WORK TASK:
Every line in the entries where "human" is found should be copied.

EXERCISE MATERIAL:
========================

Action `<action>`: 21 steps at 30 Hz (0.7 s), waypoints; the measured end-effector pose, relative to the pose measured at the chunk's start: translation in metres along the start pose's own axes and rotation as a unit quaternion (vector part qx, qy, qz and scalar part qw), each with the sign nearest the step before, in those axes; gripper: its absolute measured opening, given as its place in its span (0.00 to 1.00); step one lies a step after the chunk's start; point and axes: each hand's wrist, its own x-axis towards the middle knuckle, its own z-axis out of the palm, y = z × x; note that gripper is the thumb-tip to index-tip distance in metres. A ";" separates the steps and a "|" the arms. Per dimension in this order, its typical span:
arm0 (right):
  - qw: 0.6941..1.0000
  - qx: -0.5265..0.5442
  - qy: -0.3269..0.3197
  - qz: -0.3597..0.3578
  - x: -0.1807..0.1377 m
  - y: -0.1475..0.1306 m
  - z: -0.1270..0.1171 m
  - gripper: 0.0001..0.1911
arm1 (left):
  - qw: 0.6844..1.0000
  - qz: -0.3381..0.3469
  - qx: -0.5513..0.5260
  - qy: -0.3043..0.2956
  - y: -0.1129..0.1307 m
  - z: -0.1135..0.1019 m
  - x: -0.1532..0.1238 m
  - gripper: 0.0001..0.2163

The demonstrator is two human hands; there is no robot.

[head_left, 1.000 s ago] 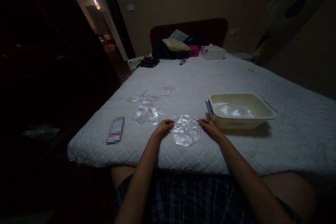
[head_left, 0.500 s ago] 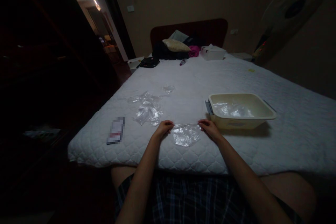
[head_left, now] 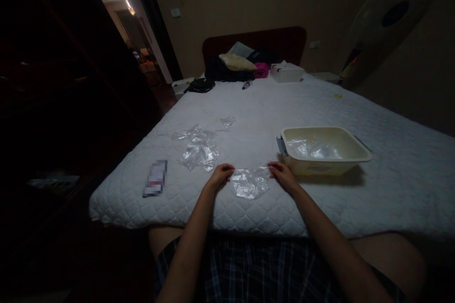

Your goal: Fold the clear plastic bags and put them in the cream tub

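Note:
A clear plastic bag (head_left: pixel 250 182) lies flat on the white quilted bed (head_left: pixel 249 118) near its front edge. My left hand (head_left: pixel 221 175) pinches the bag's upper left corner with its fingers closed. My right hand (head_left: pixel 282 175) pinches the upper right corner in the same way. Both hands rest on the quilt with the bag stretched between them. A cream plastic basin (head_left: pixel 323 150) stands just right of my right hand, with crumpled clear plastic (head_left: pixel 313 149) inside it.
A heap of clear plastic bags (head_left: pixel 197 147) lies left of my hands, with a small scrap (head_left: pixel 227 121) beyond. A flat dark packet (head_left: pixel 155 178) lies near the bed's left edge. Pillows, clothes and a white box (head_left: pixel 286 72) crowd the headboard. A fan (head_left: pixel 384 21) stands at the right.
The upper part of the bag has been folded down toward me, so it now looks shorter. Both hands stay at its corners.

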 end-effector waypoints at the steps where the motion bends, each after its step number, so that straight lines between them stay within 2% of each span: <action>1: 1.000 -0.003 0.005 0.004 -0.001 0.001 0.000 0.21 | 1.000 0.000 0.001 -0.001 0.000 0.000 0.000 0.11; 5: 0.997 -0.034 0.062 -0.015 -0.006 0.004 0.001 0.21 | 1.000 0.005 -0.008 -0.014 0.003 0.001 -0.003 0.11; 7: 0.987 -0.092 0.111 -0.075 -0.011 0.001 0.003 0.18 | 1.000 0.008 -0.025 -0.013 0.004 0.001 -0.007 0.13; 10: 0.947 -0.203 0.156 -0.197 -0.022 -0.013 0.009 0.12 | 0.997 0.023 -0.069 0.003 0.006 0.004 -0.015 0.16; 12: 0.926 -0.246 0.138 -0.251 -0.028 -0.025 0.014 0.10 | 0.994 0.036 -0.097 0.018 0.009 0.005 -0.023 0.15; 14: 0.921 -0.261 0.104 -0.270 -0.032 -0.033 0.017 0.10 | 0.992 0.037 -0.112 0.038 0.015 0.004 -0.029 0.13; 17: 0.935 -0.255 0.101 -0.223 -0.031 -0.033 0.016 0.10 | 0.989 0.032 -0.127 0.067 0.025 -0.002 -0.034 0.11; 21: 0.971 -0.192 0.124 -0.071 -0.028 -0.016 0.005 0.11 | 0.988 -0.008 -0.126 0.089 0.032 -0.012 -0.038 0.12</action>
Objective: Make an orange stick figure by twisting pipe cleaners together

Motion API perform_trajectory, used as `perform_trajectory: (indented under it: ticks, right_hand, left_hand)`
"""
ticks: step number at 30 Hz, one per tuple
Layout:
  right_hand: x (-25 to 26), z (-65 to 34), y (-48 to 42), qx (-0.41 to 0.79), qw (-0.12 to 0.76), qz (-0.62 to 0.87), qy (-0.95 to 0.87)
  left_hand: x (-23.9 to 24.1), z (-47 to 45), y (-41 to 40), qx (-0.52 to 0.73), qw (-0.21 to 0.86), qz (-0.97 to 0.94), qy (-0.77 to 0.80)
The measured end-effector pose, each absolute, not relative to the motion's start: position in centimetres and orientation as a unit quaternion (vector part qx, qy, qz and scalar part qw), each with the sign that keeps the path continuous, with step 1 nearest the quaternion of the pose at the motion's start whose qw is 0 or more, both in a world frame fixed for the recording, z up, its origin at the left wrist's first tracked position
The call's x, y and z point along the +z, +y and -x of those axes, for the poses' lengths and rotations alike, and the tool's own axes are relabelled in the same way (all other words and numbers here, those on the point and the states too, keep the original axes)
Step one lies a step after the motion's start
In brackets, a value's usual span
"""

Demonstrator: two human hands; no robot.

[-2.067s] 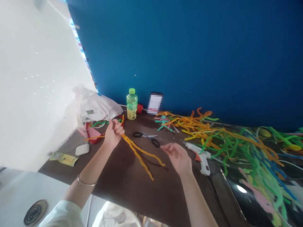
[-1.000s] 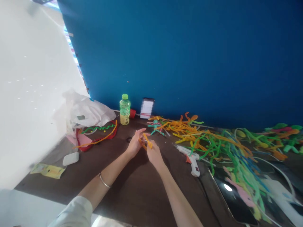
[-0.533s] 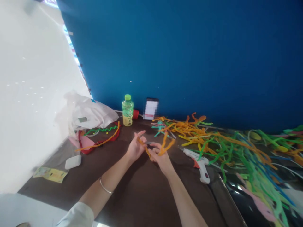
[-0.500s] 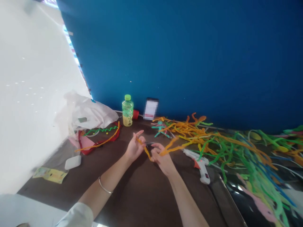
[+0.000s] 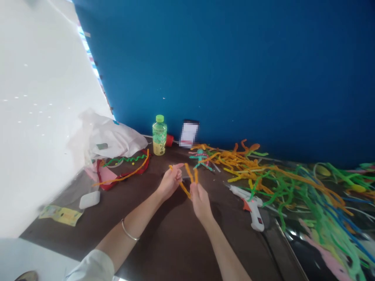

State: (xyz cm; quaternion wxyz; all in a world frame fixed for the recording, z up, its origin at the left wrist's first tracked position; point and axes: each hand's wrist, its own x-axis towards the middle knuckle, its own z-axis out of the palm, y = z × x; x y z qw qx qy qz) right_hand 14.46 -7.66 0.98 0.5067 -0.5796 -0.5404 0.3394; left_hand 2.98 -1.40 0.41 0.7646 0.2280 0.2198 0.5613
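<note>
Both my hands meet over the middle of the dark brown table (image 5: 164,242). My left hand (image 5: 170,182) pinches one end of an orange pipe cleaner (image 5: 185,184). My right hand (image 5: 200,199) is closed on the same pipe cleaner, whose free ends stick up in a short bend just above its fingers. A thin bracelet circles my left wrist.
A white glue gun (image 5: 252,203) lies right of my hands, beside a big heap of orange, green and blue pipe cleaners (image 5: 281,183). A green-capped bottle (image 5: 159,135), white plastic bag (image 5: 114,134), red piece with a green coil (image 5: 123,166), white case (image 5: 90,199) and yellow packet (image 5: 60,214) lie to the left.
My hands came together on the orange pipe cleaner. Its long free end, stretched out to the right half a second ago, is now folded up short above my right hand.
</note>
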Motion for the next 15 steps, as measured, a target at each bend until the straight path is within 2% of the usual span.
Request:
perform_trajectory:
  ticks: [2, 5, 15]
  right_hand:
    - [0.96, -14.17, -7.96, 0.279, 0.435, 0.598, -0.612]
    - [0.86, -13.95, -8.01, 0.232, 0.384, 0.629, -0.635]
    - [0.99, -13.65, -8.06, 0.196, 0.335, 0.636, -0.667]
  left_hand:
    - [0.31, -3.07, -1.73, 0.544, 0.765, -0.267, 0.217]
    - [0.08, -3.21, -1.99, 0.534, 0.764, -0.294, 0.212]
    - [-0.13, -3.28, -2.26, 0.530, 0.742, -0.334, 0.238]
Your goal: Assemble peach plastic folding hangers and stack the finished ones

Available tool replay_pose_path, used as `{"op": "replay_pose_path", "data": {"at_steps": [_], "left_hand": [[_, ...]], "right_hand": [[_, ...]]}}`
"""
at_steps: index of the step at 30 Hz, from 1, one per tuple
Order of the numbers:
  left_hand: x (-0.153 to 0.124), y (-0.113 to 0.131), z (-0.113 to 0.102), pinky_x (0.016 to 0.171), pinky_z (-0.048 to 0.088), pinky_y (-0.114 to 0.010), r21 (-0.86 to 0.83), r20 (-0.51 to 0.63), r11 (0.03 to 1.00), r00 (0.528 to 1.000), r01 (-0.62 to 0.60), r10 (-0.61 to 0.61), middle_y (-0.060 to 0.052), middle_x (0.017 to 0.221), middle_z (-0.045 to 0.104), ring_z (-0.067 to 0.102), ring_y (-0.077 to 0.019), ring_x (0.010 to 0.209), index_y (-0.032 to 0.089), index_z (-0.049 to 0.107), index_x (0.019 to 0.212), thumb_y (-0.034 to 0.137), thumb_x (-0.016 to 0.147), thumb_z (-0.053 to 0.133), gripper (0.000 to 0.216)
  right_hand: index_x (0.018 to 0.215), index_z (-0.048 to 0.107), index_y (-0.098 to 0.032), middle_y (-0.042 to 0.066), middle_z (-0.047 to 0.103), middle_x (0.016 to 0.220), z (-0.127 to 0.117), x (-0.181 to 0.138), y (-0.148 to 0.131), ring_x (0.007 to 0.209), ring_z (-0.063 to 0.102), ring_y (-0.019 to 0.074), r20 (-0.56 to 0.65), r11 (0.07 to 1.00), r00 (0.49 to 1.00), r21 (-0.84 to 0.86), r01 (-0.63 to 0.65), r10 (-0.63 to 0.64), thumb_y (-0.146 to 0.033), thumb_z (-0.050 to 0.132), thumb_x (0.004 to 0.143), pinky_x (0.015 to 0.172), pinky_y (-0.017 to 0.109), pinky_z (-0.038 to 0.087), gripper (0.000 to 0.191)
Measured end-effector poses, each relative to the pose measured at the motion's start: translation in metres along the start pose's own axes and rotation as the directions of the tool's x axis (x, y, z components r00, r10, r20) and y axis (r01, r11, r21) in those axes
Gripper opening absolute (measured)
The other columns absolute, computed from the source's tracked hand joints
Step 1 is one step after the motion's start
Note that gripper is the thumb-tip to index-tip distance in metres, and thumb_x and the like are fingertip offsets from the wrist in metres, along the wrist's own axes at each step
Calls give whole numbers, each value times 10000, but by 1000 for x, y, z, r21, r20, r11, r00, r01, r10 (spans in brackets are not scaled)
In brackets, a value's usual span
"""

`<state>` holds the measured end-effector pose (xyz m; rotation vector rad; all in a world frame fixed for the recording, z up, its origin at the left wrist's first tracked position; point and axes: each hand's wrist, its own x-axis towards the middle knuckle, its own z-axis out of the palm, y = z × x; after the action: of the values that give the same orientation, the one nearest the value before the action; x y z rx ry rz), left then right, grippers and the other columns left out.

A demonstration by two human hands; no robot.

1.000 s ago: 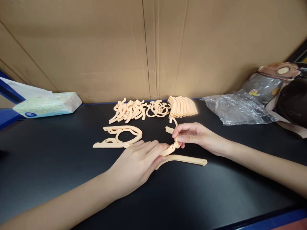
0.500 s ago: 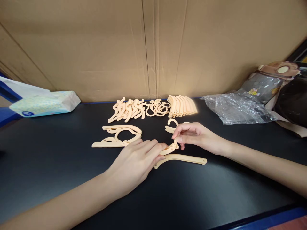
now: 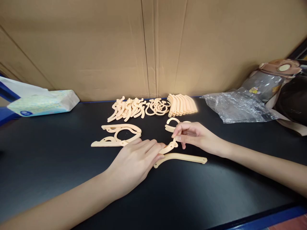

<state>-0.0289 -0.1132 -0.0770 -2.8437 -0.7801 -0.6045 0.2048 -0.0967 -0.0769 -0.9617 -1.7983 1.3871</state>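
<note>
Head view: left hand (image 3: 134,163) and right hand (image 3: 194,135), both grips narrow on the same peach hanger piece (image 3: 169,148).

Covered ends and cropped edges
The left hand (image 3: 134,163) hides the near end of the hanger arm (image 3: 182,157); right fingers (image 3: 182,127) cover part of the hook (image 3: 171,123). Bottle (image 3: 268,83) and tissue pack (image 3: 43,102) run off-frame; pile (image 3: 134,108) parts too small to count.

The left hand (image 3: 134,163) and right hand (image 3: 194,135) are bare, with slim fingers (image 3: 153,147) and short, plain nails; both forearms (image 3: 72,198) run bare to the frame edge.
</note>
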Motion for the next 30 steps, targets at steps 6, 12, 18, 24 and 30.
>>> {"op": "replay_pose_path", "data": {"at_steps": [6,12,18,24,30], "left_hand": [[0,0,0,558,402,-293,16,5,1000,1000,-3,3,-22,752,648,602,-159,607,142,590,974,225,1015,303,302],[1,1,-2,552,399,-286,16,15,1000,1000,-17,17,-21,729,645,607,-156,599,143,595,948,227,1018,290,324],[1,1,-2,565,407,-287,6,27,1000,1000,-10,10,-24,741,650,614,-154,619,145,602,948,226,1018,287,333],[1,1,-1,572,402,-289,7,40,1000,999,-13,12,-25,734,646,612,-156,618,144,604,981,229,1017,291,327],[1,1,-1,564,389,-277,10,55,1000,998,-4,4,-15,717,629,594,-144,601,152,604,1004,231,1019,280,333]], "right_hand": [[855,607,-166,-17,556,760,3,-1,-1,607,536,81,-13,1000,1000,-22,19,-19,-340,609,868,589,236,489,174],[838,578,-174,-24,535,749,4,-3,-5,611,520,75,-4,999,1000,-46,9,-9,-286,584,884,594,223,489,121],[832,560,-174,-29,526,745,5,-3,-5,615,510,73,-6,998,1000,-55,-6,6,-279,568,893,587,221,480,121],[833,558,-178,-36,521,729,6,-3,-3,604,503,72,-13,997,1000,-70,-7,7,-256,561,890,580,214,465,97],[837,556,-183,-36,514,720,6,-3,-3,595,498,78,-23,995,1000,-96,-11,9,-286,554,890,570,222,457,116]]}}
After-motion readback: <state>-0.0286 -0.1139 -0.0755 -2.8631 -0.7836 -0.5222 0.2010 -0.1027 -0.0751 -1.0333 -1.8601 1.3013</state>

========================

EXERCISE RESPONSE:
The demonstrator is two human hands; there is no robot.
Demonstrator: two human hands; no robot.
A demonstration by two human hands; no robot.

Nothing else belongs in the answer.